Такое Марк видел впервые. Внутри модернового высотного здания из стекла и бетона грандиозное сооружение, напоминающее нечто среднее между христианской церковью и буддийским храмом. Все было аляповато, пестро, роскошно, но безвкусно и, как показалось Марку, лишено величественности. Последнее впечатление усугублялось тем, что люди, находящиеся здесь, представители как белой, так и желтой рас, вели себя нервозно и суетливо.
После нескольких минут наблюдения Марк понял, что помещение, в котором он находится, вовсе не молельня, а, скорее, предваряющий ее холл.
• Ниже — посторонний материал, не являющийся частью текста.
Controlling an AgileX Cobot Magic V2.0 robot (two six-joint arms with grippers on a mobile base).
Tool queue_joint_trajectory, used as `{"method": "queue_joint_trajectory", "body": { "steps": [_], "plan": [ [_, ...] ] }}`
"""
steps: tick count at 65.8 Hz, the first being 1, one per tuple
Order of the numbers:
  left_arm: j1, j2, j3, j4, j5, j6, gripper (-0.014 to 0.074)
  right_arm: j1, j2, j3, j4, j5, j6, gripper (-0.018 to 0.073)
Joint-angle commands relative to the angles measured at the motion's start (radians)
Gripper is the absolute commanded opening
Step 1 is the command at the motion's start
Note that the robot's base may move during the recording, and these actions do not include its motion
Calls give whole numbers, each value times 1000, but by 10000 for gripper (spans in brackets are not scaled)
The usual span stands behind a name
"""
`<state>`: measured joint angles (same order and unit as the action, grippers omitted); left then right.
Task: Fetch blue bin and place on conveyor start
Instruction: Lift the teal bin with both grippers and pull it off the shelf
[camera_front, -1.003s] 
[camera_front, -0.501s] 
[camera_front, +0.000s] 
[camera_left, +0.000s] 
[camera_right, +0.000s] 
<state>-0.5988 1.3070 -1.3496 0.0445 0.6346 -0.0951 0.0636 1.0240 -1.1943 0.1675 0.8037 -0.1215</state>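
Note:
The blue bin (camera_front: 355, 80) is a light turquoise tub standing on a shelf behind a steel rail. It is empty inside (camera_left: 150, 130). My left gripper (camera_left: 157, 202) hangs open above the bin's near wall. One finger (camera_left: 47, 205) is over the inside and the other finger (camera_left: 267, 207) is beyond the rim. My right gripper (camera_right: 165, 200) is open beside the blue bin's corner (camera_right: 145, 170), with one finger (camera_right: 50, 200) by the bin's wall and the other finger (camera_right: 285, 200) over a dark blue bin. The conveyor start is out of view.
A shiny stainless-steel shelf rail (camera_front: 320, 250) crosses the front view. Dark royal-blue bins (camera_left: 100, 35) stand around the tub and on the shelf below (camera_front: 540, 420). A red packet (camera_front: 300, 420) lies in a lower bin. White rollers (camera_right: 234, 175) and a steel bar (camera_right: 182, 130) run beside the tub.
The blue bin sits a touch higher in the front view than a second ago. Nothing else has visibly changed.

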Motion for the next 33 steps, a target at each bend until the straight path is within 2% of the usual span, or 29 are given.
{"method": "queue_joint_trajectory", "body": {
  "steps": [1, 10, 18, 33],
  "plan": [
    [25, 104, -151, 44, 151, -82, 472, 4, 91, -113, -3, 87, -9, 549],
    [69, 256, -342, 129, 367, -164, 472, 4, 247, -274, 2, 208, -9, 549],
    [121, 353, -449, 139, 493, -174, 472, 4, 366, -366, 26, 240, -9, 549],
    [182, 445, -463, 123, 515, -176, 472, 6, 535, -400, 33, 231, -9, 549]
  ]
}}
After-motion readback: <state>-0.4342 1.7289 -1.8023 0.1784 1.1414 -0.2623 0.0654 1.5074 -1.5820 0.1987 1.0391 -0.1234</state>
К нему подошел коренастый японец, что-то резко спросил по-японски. Марк ответил по-немецки:
— Нихт ферштеен. — Не понимаю.
Тогда японец одной рукой схватил его за плечо и второй показал на дверь: иди, мол, подобру-поздорову.
Марк прижал его кулак, зажимающий ткань его куртки на плече, правой ладонью, сделал оборот влево так, что рука японца оказалась захваченной и вывернутой в кистевом и локтевом суставах. Небольшое движение корпусом — и нервный слуга великого Като пошел юзом, пока не затормозил головой в каких-то ящиках и коробках.
— Низенько пошел, знать, к дождю, — пробормотал Марк и побежал легкой рысцой к одной из дверей, вернее будет сказать, к единственной. Люди исчезали и с другой стороны холла, раздвигая полупрозрачные стены. Марк знал, что в традиционных японских домах нет дверей как таковых, их заменяют раздвижные перегородки. Но он не знал, как их открывать, и поэтому предпочел то, что было ему знакомо.
Дверь оказалась незаперта. За ней — обычная комната офисного типа в европейском стиле. Да и трое сидящие в креслах, хоть и носили монашеские рясы — бурнусы, были бледнолицые, а по тому, как они взгромоздили ноги на низенький журнальный столик, Марк определил — перед ним американцы.
Они дружно уставились на Марка, потом один из них призывно махнул рукой.
Марк подошел, поздоровался по-немецки:
— Гутен таг!
— Желаете говорить по-немецки?
— Хотелось бы.
— Тогда с вами буду разговаривать я. Меня зовут Джон.
— Меня — Гена, — буркнул Марк грубовато, вспомнив, что ему положено быть не имеющим понятия об этикете бандитом, по некоему провидению прилично знающим немецкий.
— Это не немецкое имя, — заметил Джон.